De quoi rester en chien de faïence
·Jacques Rouffet, collectionneur passionné de faïences landaises de Samadet, prête ses fonds au Musée basque
Le visiteur lambda ne verra dans cette enclave du Musée basque que des assiettes fleuries dans des vaisseliers, là où se cachent en fait des pièces d’anecdotes formidables. C’est en visitant la collection avec son propriétaire Jacques Rouffet que les services prennent tout leur sens. Le collectionneur le dit lui-même "ce qui prime c’est l’histoire de ces faïences, de savoir comment je les ai récupérées".
Pour poursuivre l’¦uvre de ces ascendants qui avaient débuté la collection, comme on part pour la quête du Graal, Jacques Rouffet ne lésine par sur les moyens. Déguisé ou pastiché de moustache dans les salles de vente, il joue aussi de tout un apanage de stratagèmes pour éloigner ses concurrents en les envoyant à l’autre bout de l’Hexagone sur une pièce moindre pour obtenir un élément de sa convoitise. Ou encore de passer 10 années à tanner les propriétaires familiaux afin qu’on lui cède des pièces "dont on n’enlève jamais la poussière du XVIIIe siècle".
Passion pas sioniste
De père en fils chez les Rouffet, on entretient "le chauvinisme local qui a contribué à donner de la valeur à la production du bassin de l’Adour". Et aujourd’hui, la faïence de Samadet passionne.

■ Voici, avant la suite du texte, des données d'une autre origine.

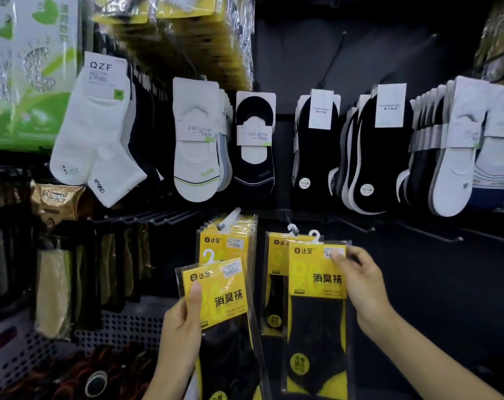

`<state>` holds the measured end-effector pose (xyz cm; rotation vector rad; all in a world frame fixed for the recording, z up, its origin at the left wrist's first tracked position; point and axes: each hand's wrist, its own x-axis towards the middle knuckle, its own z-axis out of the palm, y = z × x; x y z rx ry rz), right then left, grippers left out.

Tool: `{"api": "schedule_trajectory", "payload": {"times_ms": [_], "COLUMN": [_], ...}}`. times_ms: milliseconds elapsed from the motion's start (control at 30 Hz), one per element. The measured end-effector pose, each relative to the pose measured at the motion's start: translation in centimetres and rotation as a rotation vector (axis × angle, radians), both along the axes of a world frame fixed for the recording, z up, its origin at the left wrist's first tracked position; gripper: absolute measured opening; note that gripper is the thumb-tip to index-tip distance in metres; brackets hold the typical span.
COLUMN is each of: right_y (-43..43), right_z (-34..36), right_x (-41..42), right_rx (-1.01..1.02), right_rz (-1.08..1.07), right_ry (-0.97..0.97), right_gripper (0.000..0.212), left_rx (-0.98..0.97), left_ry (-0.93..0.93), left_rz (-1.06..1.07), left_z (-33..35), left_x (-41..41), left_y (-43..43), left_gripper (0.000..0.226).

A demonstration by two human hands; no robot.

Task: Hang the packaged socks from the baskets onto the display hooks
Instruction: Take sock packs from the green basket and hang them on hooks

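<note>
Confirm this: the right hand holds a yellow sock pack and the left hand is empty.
Wrong about the left hand: in the head view it grips a yellow pack too. The right hand does hold the right pack.

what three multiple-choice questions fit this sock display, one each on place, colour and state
1. Where does the right hand hold the right-hand sock pack? A in a basket B in front of a hung yellow pack C on the top row
2. Card colour of the left-hand sock pack? A red B white C yellow
3. The left hand? A flat, empty B grips its pack C out of view
Answers: B, another yellow pack hangs just behind it; C, its header is yellow; B, it clasps the card's edge.
</note>
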<state>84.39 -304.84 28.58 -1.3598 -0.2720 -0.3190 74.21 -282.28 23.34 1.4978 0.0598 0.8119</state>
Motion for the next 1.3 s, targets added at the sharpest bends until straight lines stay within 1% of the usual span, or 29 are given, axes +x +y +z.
{"api": "schedule_trajectory", "payload": {"times_ms": [100, 167, 300, 367, 433, 500, 567, 633, 700, 800, 833, 900, 1000, 1133, 1200, 1300], "right_y": [1.1, 2.1, 3.4, 3.6, 3.5, 3.2, 3.0, 3.2, 3.9, 5.0, 5.2, 5.3, 4.5, 2.7, 2.0, 1.8], "right_z": [0.6, 0.6, 0.1, -0.5, -1.3, -2.4, -3.5, -4.3, -4.4, -4.4, -4.4, -4.6, -4.8, -4.5, -3.8, -2.5], "right_x": [1.1, 1.7, 3.1, 3.7, 4.0, 3.9, 3.1, 1.6, -0.5, -3.5, -4.1, -4.7, -4.5, -3.4, -2.8, -1.7], "right_rx": [-0.058, -0.093, -0.08, -0.083, -0.111, -0.154, -0.173, -0.165, -0.19, -0.265, -0.274, -0.257, -0.13, 0.031, 0.036, 0.009], "right_rz": [0.018, 0.028, -0.007, -0.068, -0.17, -0.292, -0.336, -0.231, -0.022, 0.293, 0.355, 0.399, 0.333, 0.093, 0.015, -0.022], "right_ry": [-0.038, -0.043, 0.004, 0.027, 0.064, 0.117, 0.136, 0.102, 0.077, 0.065, 0.068, 0.068, 0.083, 0.09, 0.072, 0.027], "right_gripper": [0.006, 0.004, 0.009, 0.014, 0.019, 0.026, 0.032, 0.029, 0.025, 0.035, 0.032, 0.021, 0.02, 0.014, 0.013, 0.012], "left_rx": [-0.017, -0.01, 0.008, 0.002, -0.004, -0.008, -0.001, 0.01, 0.001, -0.005, 0.01, 0.02, 0.007, 0.065, 0.075, 0.091], "left_ry": [0.002, -0.006, -0.011, -0.024, -0.026, -0.022, -0.016, -0.002, 0.021, 0.045, 0.053, 0.063, 0.064, 0.185, 0.242, 0.267], "left_rz": [-0.001, 0.011, 0.042, 0.031, -0.017, -0.054, -0.08, -0.105, -0.121, -0.184, -0.195, -0.212, -0.288, -0.406, -0.446, -0.457], "left_z": [-0.2, -0.1, 0.1, 0.0, -0.2, -0.4, -0.5, -0.8, -1.0, -1.3, -1.4, -1.6, -1.8, -2.7, -3.2, -3.7], "left_x": [0.1, -0.1, -0.3, -0.2, -0.1, 0.0, 0.1, 0.4, 0.6, 0.9, 1.0, 1.0, 1.1, 1.7, 1.9, 2.2], "left_y": [0.6, 0.5, 0.1, 0.0, -0.1, -0.3, -0.5, -0.7, -1.2, -2.2, -2.5, -3.1, -3.9, -4.7, -5.0, -5.5], "left_gripper": [0.041, 0.047, 0.038, 0.031, 0.038, 0.04, 0.041, 0.049, 0.049, 0.047, 0.047, 0.047, 0.044, 0.055, 0.053, 0.047]}}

Réalisée entre 1732 et 1831 aux confins des Landes, elle décrit l’histoire du bassin de l’Adour.
Débutée sur un modèle rouennais puis faisant apparaître furtivement entre les chinoiseries à la mode de l’époque, des lamproies (un poisson en recrudescence dans les flots de l’Adour), des palombes, des scènes de paysans landais.
Parmi les pièces originales en bleu, ou camaïeu de vert, la caractéristique des objets du cru reste cependant l’alliance polychrome rose-oeillet-papillon. Jacques Rouffet livre le secret pour reconnaître l’originalité de ces décors "les pétales ne sont pas organisés de façon concentrique mais selon une ellipse tangente marquée par un petit point de repère et une tige qui se termine en S comme Samadet".
Pièces de musée
Alors quant le Musée basque a eu vent des travaux dans sa bâtisse de la Croix Rouge qui auraient obligé Jacques Rouffet a laissé sa collection dans des cartons, il lui a tout de suite proposé d’exposer la collection la durée des travaux. Et afin de la mettre en valeur, de confectionner des vitrines en tronc de châtaignier massif. Pour ancrer l’action de médiation culturelle autour de cette pratique artistique, le Musée organise un atelier pour les enfants : "comment naît une assiette", puis dans un second temps de programmer une exposition en 2009 consacrée à la faïence.
En attendant, Jacques Rouffet se tient disponible pour éclairer les visiteurs et leur conter la foule d’histoires croustillantes qui enrobent sa collection.
D’autres pièces sont exposées au Campbell Museum du New Jersey, au Musée national de la Céramique de Sèvres. Un service de 120 pièces est conservé au Musée Pyrénéen du Lourdes.